# What this task involves
A word-for-word copy of the data, pictures excluded, is what this task asks for.

# Exercise data
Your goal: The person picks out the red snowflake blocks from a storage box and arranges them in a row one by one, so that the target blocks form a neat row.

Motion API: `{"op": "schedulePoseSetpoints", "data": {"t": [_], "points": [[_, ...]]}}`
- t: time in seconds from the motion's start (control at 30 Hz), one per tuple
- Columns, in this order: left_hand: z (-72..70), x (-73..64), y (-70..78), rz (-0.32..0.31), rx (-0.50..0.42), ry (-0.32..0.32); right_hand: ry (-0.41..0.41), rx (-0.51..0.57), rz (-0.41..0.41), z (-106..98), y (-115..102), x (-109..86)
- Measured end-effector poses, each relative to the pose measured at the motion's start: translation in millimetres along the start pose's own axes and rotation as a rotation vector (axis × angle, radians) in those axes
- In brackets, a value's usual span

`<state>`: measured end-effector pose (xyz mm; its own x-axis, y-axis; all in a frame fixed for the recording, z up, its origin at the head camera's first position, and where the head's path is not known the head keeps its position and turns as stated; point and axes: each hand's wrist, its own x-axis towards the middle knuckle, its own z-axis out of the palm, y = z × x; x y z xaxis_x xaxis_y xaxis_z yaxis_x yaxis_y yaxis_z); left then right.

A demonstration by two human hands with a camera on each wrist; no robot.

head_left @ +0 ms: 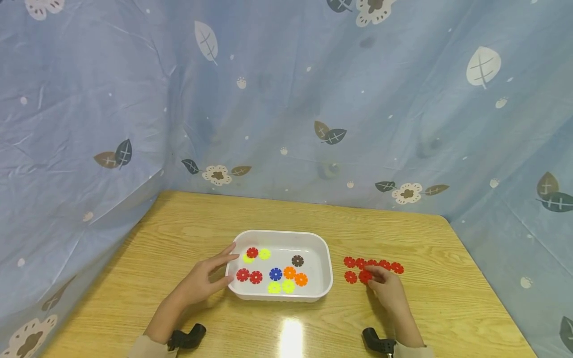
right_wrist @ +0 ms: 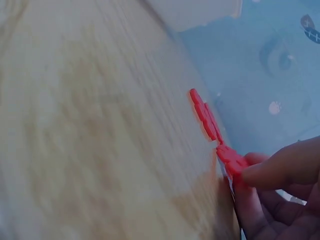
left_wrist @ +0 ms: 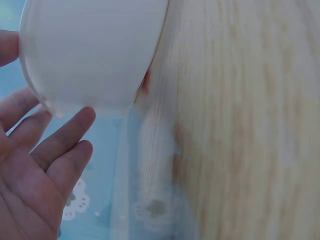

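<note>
My left hand point(head_left: 203, 281) rests against the left end of a white plastic tray point(head_left: 326, 258), with thumb and fingers spread along its rim. In the left wrist view the fingers point(left_wrist: 70, 132) lie loosely beside the tray's outer wall point(left_wrist: 95, 55). Inside the tray are several notched snowflake discs, among them a blue disc point(head_left: 275, 274), a dark brown disc point(head_left: 297, 261) and an orange disc point(head_left: 301, 280). To the tray's right, my right hand point(head_left: 388, 288) pinches a red snowflake disc point(right_wrist: 231, 159) between thumb and fingers, low over the table.
A row of several red discs point(head_left: 397, 268) lies on the wooden table point(head_left: 429, 308) beyond my right hand. One more red disc point(head_left: 350, 277) lies in front of that row. A blue patterned cloth point(head_left: 277, 99) hangs along the table's back and sides.
</note>
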<state>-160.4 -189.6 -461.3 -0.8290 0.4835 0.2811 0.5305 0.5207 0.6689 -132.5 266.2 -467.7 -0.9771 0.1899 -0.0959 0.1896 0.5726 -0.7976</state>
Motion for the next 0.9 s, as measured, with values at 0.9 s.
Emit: {"op": "schedulePoseSetpoints", "data": {"t": [0.9], "points": [[-0.8, -0.8, 0.1, -0.024, -0.014, -0.011, -0.003, 0.242, -0.260, 10.4, -38.4, -13.7]]}}
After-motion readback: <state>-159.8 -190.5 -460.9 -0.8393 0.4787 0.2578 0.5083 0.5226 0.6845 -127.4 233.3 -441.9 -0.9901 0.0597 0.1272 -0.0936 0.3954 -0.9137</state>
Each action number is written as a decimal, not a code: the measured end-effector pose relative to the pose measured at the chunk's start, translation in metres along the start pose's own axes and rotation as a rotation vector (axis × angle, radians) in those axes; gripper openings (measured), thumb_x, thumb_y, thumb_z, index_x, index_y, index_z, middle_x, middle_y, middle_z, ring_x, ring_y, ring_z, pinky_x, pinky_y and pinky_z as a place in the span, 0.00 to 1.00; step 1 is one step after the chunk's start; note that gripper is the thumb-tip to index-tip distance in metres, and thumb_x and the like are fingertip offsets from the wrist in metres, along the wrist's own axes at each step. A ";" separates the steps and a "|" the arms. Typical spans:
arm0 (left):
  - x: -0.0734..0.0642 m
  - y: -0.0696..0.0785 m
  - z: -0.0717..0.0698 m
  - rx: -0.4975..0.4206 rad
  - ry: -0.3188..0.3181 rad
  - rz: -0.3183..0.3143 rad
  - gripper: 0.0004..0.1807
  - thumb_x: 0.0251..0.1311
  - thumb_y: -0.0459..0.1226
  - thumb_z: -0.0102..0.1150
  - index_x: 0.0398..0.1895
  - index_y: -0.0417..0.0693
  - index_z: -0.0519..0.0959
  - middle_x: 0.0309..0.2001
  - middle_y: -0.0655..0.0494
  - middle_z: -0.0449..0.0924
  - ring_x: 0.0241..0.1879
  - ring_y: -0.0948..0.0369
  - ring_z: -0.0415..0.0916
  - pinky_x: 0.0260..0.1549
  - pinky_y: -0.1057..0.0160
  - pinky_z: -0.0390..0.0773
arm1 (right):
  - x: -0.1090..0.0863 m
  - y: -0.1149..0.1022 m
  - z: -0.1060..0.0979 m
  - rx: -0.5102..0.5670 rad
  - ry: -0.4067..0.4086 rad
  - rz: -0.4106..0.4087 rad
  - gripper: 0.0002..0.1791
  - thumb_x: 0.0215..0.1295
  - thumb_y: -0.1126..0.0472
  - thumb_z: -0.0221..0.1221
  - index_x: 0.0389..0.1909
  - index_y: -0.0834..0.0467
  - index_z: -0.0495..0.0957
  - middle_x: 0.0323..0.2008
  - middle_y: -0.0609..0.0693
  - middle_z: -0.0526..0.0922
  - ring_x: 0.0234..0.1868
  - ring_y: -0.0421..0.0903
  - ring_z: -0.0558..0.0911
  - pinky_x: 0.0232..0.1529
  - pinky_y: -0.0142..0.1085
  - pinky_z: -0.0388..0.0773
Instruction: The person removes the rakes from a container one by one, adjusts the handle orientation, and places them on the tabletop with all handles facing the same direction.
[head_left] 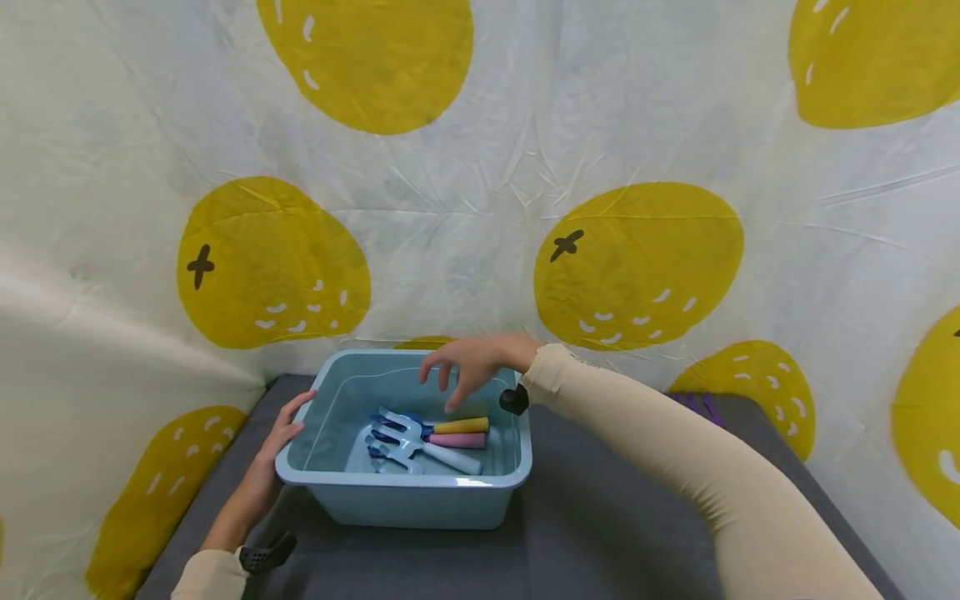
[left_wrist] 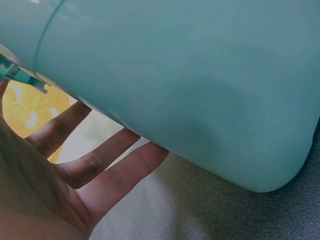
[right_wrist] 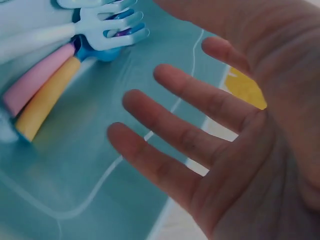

# Output for this task
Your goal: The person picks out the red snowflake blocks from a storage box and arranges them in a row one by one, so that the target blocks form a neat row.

Motion API: `{"op": "schedulePoseSetpoints", "data": {"t": [_], "points": [[_, ...]]}}`
- t: time in seconds from the motion's start (control at 30 Hz), one per tuple
- Columns, in this order: left_hand: z (-72..70), x (-73..64), y (-70..78), rz (-0.32..0.31), rx (-0.50..0.42), ry (-0.32..0.32); right_hand: ry (-0.41..0.41), rx (-0.51..0.57), rz (-0.41..0.41), z (-106..98), y (-115..102), x (-109..86)
- Measured end-effector poses, each relative to the pose measured at the motion's start: translation in millimetres along the start pose's own axes and rotation as a rotation vector (axis × angle, radians) in those axes
- In brackets, a value's usual span

`<state>`: measured end-effector pose (xyz mm; its own x-axis, y-axis; all in a frame fixed for the recording, z up, its origin at the head camera's first position, and where the head's path is not known the head keeps its position and turns as stated; point and axes: each hand's wrist, its own x-axis towards the middle knuckle, its own z-axis out of the palm, y = z × x; x y z xaxis_x xaxis_y xaxis_z yaxis_x yaxis_y yaxis_z); left then right.

A demonstration by two human hands with a camera on each wrist; no robot.

head_left @ +0 ms: 
right_wrist @ +0 ms: 
left_wrist @ +0 ms: 

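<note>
My left hand point(head_left: 203, 281) rests against the left end of a white plastic tray point(head_left: 326, 258), with thumb and fingers spread along its rim. In the left wrist view the fingers point(left_wrist: 70, 132) lie loosely beside the tray's outer wall point(left_wrist: 95, 55). Inside the tray are several notched snowflake discs, among them a blue disc point(head_left: 275, 274), a dark brown disc point(head_left: 297, 261) and an orange disc point(head_left: 301, 280). To the tray's right, my right hand point(head_left: 388, 288) pinches a red snowflake disc point(right_wrist: 231, 159) between thumb and fingers, low over the table.
A row of several red discs point(head_left: 397, 268) lies on the wooden table point(head_left: 429, 308) beyond my right hand. One more red disc point(head_left: 350, 277) lies in front of that row. A blue patterned cloth point(head_left: 277, 99) hangs along the table's back and sides.
</note>
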<state>-160.4 -189.6 -461.3 -0.8290 0.4835 0.2811 0.5305 0.5207 0.6689 -132.5 266.2 -467.7 -0.9771 0.1899 -0.0959 0.1896 0.5726 -0.7976</state>
Motion for the next 0.9 s, as measured, with values at 0.9 s.
Emit: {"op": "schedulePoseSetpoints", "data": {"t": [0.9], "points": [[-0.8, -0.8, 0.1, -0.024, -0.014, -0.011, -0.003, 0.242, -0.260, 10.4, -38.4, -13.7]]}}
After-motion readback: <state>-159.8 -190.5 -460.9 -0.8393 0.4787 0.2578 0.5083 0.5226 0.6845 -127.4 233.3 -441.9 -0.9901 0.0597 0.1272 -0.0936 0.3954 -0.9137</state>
Each action number is written as a decimal, not a code: the measured end-effector pose relative to the pose measured at the chunk's start, translation in metres along the start pose's own axes and rotation as a rotation vector (axis × angle, radians) in those axes; gripper openings (measured), thumb_x, thumb_y, thumb_z, index_x, index_y, index_z, middle_x, middle_y, middle_z, ring_x, ring_y, ring_z, pinky_x, pinky_y and pinky_z as a place in the span, 0.00 to 1.00; step 1 is one step after the chunk's start; note that gripper is the thumb-tip to index-tip distance in metres, and thumb_x and the like are fingertip offsets from the wrist in metres, along the wrist's own axes at each step. A ";" separates the steps and a "|" the arms. Typical spans:
arm0 (left):
  - x: -0.0734..0.0642 m
  - y: -0.0696..0.0785 m
  - z: -0.0717..0.0698 m
  - rx: -0.4975..0.4206 rad
  - ry: -0.3188..0.3181 rad
  - rz: -0.3183..0.3143 rad
  - gripper: 0.0004..0.1807
  - thumb_x: 0.0251..0.1311
  - thumb_y: -0.0459..0.1226
  - thumb_z: -0.0102..0.1150
  - index_x: 0.0398..0.1895
  - index_y: -0.0417..0.0693
  - index_z: -0.0519..0.0959
  - middle_x: 0.0309..0.2001
  - middle_y: -0.0655..0.0494
  - middle_z: -0.0449..0.0924
  - ring_x: 0.0241..0.1879
  - ring_y: -0.0948..0.0369
  - ring_z: -0.0415..0.0916
  - pinky_x: 0.0260..0.1549
  - pinky_y: -0.1057..0.0160
  - pinky_z: -0.0390..0.0773
arm1 (right):
  - x: -0.1090..0.0863 m
  - y: -0.1149..0.1022 m
  - z: -0.1060..0.0979 m
  - rx: -0.5102..0.5670 rad
  - ry: -0.4067..0.4086 rad
  - rz: -0.4106..0.4087 rad
  - gripper: 0.0002..0.1791
  - thumb_x: 0.0215..0.1295
  - thumb_y: -0.1126..0.0472
  - thumb_z: -0.0221..0.1221
  - index_x: 0.0389..0.1909
  - index_y: -0.0834..0.0467
  - index_z: -0.0495..0.0957
  - middle_x: 0.0323..0.2008
  - middle_y: -0.0609..0.0693
  - middle_z: -0.0526..0.0922
  - ring_x: 0.0234..0.1868
  - ring_y: -0.0421..0.0903
  - ring_z: -0.0558..0.0911
  - pinky_x: 0.0232..0.1529
  - pinky_y: -0.0142..0.1085
  - pinky_z: -0.0388..0.0773
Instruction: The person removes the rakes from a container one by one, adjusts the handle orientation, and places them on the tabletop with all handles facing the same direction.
[head_left] 
[left_wrist] 
[right_wrist] 

This answer requires nothing else.